The task = Take each line below that has "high" and copy it.

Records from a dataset
────

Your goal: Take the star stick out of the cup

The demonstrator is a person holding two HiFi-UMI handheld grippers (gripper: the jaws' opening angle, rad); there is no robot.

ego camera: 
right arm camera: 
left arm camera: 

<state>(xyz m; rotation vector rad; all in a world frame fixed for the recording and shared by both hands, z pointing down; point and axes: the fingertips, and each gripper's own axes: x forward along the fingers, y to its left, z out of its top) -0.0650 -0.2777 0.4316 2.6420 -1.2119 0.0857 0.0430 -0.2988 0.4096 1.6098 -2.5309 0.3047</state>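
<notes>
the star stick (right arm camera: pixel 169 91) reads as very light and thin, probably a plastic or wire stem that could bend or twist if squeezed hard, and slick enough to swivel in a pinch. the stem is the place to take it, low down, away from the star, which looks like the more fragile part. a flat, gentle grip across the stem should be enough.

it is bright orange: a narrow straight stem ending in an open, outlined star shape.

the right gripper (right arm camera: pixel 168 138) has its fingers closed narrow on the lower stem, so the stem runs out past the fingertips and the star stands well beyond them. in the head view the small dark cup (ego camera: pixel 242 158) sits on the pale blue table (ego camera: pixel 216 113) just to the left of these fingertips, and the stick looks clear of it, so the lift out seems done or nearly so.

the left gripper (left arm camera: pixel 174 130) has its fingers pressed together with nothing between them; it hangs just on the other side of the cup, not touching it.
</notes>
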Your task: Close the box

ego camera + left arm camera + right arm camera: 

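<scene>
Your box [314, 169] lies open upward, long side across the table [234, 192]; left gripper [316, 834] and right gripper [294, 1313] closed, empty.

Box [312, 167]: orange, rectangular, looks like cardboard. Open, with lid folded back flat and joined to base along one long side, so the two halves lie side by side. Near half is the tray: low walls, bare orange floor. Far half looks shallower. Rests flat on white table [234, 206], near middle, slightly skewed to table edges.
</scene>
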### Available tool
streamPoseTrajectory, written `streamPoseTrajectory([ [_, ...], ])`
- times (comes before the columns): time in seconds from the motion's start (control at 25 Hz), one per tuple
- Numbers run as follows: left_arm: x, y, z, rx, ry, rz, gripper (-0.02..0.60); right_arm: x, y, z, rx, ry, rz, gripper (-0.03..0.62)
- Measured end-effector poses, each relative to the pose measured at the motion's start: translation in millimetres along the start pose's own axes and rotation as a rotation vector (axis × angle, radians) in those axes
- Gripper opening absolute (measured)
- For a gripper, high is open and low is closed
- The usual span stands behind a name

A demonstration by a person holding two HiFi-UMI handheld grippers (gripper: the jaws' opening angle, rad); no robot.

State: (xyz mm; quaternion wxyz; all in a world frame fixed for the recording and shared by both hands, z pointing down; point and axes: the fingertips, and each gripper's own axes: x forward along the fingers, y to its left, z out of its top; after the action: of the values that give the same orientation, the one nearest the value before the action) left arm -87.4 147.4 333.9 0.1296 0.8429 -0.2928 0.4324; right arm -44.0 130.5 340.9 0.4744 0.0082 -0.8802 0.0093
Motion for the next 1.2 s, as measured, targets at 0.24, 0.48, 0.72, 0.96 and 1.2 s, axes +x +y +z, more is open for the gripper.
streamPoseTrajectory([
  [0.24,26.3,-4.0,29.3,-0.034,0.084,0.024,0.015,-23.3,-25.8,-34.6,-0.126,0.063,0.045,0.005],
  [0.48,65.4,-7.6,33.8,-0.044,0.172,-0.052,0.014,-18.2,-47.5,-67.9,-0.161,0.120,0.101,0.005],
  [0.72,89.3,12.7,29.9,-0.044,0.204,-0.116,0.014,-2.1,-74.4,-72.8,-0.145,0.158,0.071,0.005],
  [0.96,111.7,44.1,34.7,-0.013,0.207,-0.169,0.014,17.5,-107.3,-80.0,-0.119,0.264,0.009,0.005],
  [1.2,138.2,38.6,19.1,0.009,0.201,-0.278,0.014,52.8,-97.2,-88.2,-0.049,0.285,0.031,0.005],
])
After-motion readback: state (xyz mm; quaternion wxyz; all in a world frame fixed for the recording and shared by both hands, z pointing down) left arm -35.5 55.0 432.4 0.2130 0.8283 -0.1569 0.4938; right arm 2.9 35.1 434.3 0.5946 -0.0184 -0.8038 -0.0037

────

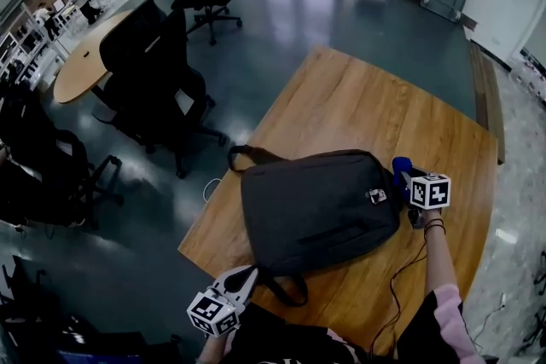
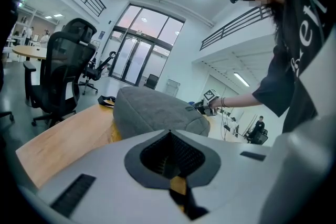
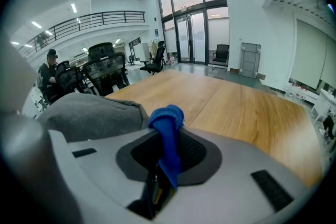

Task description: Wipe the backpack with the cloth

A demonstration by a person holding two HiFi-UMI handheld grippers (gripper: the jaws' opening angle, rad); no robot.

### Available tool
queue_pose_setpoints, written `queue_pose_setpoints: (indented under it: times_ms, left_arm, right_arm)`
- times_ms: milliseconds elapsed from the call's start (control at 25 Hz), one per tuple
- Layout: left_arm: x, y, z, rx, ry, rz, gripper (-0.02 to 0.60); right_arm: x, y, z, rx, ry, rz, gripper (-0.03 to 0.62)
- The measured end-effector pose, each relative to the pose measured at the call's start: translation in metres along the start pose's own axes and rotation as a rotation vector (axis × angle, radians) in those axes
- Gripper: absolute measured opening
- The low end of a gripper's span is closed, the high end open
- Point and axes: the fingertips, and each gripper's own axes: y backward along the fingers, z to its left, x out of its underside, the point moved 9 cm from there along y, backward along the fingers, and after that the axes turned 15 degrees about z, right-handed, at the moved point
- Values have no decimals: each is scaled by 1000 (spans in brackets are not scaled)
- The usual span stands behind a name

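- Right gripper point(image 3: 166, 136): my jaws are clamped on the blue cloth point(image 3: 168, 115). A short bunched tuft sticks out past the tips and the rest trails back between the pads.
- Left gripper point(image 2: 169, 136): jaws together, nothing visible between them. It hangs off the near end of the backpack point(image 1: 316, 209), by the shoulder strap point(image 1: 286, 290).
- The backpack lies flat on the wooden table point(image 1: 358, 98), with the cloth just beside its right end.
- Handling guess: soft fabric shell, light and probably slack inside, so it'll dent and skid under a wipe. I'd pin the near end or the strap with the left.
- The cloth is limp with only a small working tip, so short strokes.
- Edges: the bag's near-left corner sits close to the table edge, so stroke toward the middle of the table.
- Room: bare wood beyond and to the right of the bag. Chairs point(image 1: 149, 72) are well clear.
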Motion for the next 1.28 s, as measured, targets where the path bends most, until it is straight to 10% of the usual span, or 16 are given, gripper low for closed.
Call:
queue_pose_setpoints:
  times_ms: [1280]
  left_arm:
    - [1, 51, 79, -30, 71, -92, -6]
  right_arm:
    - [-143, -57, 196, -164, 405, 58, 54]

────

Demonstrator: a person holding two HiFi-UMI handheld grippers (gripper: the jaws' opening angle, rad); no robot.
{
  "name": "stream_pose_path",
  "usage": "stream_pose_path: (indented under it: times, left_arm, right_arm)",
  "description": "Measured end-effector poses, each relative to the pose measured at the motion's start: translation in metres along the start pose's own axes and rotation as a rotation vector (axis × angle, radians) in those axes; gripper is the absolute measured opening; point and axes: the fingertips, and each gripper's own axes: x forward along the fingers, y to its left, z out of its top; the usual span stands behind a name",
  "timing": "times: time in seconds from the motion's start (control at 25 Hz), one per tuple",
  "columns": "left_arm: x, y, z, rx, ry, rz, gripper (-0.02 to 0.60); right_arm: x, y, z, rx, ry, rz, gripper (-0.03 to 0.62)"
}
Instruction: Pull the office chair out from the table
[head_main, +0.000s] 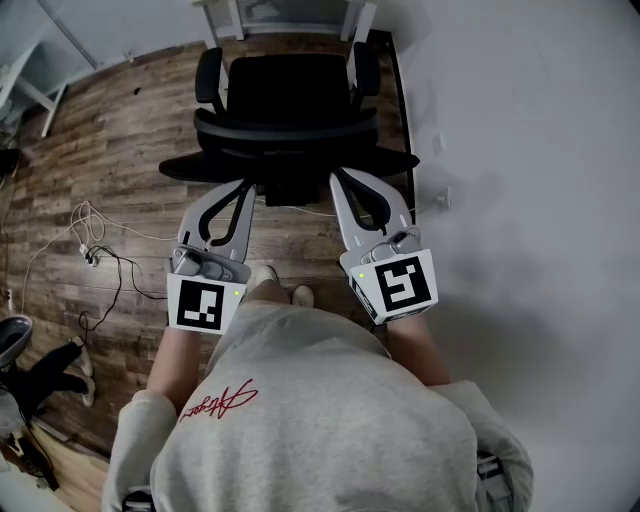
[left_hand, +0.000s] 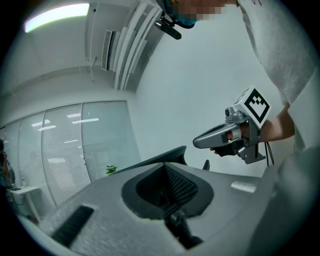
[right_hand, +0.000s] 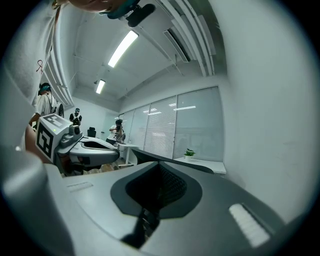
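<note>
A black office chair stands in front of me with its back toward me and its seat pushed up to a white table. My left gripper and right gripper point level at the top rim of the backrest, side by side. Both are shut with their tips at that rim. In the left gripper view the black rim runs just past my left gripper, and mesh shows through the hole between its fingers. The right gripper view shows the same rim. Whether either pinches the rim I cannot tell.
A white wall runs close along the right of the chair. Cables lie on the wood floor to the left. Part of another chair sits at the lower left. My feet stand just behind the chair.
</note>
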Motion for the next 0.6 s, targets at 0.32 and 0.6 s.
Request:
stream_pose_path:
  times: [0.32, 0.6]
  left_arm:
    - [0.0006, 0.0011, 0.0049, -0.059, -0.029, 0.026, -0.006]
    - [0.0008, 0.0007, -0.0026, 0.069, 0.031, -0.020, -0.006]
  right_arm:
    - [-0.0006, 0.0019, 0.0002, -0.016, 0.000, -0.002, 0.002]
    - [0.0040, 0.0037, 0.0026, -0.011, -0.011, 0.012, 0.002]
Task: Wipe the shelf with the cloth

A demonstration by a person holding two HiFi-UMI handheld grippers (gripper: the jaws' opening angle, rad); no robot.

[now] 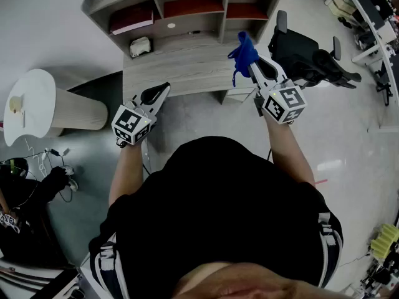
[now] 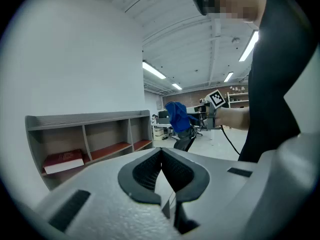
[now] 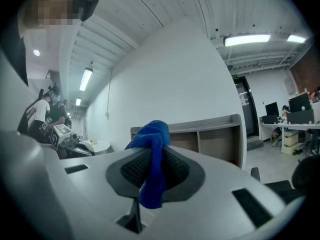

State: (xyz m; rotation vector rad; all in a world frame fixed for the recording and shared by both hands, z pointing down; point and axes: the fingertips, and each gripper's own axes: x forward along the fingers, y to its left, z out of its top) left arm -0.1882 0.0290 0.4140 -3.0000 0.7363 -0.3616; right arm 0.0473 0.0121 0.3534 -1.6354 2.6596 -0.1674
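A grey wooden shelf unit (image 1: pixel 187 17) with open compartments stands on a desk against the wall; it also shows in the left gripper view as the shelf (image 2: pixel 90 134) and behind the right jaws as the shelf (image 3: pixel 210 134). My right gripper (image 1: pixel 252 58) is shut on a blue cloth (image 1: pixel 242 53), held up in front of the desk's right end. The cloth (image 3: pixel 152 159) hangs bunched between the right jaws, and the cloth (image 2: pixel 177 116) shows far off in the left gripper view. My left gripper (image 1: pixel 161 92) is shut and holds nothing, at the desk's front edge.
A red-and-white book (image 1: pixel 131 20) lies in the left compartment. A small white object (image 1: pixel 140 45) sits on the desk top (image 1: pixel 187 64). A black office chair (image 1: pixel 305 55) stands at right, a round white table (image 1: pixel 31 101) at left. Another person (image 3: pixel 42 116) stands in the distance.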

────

Result of this task =
- For a gripper, high is open and low is closed
- The low end of a gripper's span is closed, the high end open

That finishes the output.